**Supplied data:**
====
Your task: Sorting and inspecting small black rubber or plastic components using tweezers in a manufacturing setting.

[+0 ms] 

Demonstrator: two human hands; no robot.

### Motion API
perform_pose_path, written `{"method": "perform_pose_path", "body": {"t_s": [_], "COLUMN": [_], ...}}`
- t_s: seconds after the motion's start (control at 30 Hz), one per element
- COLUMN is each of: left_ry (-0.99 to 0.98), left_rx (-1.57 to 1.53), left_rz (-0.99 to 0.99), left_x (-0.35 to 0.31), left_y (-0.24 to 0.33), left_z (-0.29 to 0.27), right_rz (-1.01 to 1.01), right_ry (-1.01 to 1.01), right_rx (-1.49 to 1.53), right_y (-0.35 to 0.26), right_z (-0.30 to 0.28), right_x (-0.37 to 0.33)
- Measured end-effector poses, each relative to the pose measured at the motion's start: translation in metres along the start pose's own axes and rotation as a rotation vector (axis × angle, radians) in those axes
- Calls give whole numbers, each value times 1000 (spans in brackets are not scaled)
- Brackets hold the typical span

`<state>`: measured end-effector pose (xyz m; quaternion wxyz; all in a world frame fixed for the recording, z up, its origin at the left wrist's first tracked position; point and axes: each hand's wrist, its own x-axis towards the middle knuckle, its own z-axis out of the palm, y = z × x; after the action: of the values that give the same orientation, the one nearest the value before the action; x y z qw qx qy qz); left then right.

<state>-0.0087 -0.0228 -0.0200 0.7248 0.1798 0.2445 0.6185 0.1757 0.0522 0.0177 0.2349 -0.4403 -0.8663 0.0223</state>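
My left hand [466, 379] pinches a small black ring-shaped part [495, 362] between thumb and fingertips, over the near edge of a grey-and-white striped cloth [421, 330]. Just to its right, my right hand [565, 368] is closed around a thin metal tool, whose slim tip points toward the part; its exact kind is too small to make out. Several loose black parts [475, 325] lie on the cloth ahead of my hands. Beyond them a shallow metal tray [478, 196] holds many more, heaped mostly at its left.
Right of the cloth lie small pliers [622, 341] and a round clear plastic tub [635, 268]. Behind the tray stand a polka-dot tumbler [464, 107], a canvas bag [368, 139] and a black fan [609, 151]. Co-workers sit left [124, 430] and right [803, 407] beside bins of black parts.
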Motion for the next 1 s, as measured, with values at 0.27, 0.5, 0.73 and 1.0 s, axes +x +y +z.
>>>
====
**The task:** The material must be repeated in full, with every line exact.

**Answer:**
Your task: Sorting and inspecting small black rubber or plastic components using tweezers in a manufacturing setting.

[+0 ms] 

Demonstrator: two human hands; no robot.

### Motion API
perform_pose_path, written `{"method": "perform_pose_path", "body": {"t_s": [_], "COLUMN": [_], ...}}`
- t_s: seconds after the motion's start (control at 30 Hz), one per element
- COLUMN is each of: left_ry (-0.99 to 0.98), left_rx (-1.57 to 1.53), left_rz (-0.99 to 0.99), left_x (-0.35 to 0.31), left_y (-0.24 to 0.33), left_z (-0.29 to 0.27), right_rz (-1.01 to 1.01), right_ry (-1.01 to 1.01), right_rx (-1.49 to 1.53), right_y (-0.35 to 0.26), right_z (-0.30 to 0.28), right_x (-0.37 to 0.33)
- Measured end-effector poses, each relative to the pose measured at the motion's start: translation in metres along the start pose's own axes and rotation as a rotation vector (axis × angle, radians) in those axes
- Calls give whole numbers, each value times 1000 (spans in brackets are not scaled)
- Brackets hold the typical span

`<state>`: measured end-effector pose (xyz m; quaternion wxyz; all in a world frame fixed for the recording, z up, its origin at the left wrist's first tracked position; point and axes: each hand's wrist, its own x-axis towards the middle knuckle, its own z-axis out of the palm, y = z × x; after the action: of the values that give the same orientation, the one nearest the value before the action; x y z qw qx qy qz); left then right.

<state>-0.0087 -0.0228 -0.0200 0.7248 0.1798 0.2445 0.6185 0.1757 0.0522 0.0177 0.2349 -0.4403 -0.8663 0.0223</state>
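My left hand [466, 379] pinches a small black ring-shaped part [495, 362] between thumb and fingertips, over the near edge of a grey-and-white striped cloth [421, 330]. Just to its right, my right hand [565, 368] is closed around a thin metal tool, whose slim tip points toward the part; its exact kind is too small to make out. Several loose black parts [475, 325] lie on the cloth ahead of my hands. Beyond them a shallow metal tray [478, 196] holds many more, heaped mostly at its left.
Right of the cloth lie small pliers [622, 341] and a round clear plastic tub [635, 268]. Behind the tray stand a polka-dot tumbler [464, 107], a canvas bag [368, 139] and a black fan [609, 151]. Co-workers sit left [124, 430] and right [803, 407] beside bins of black parts.
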Motion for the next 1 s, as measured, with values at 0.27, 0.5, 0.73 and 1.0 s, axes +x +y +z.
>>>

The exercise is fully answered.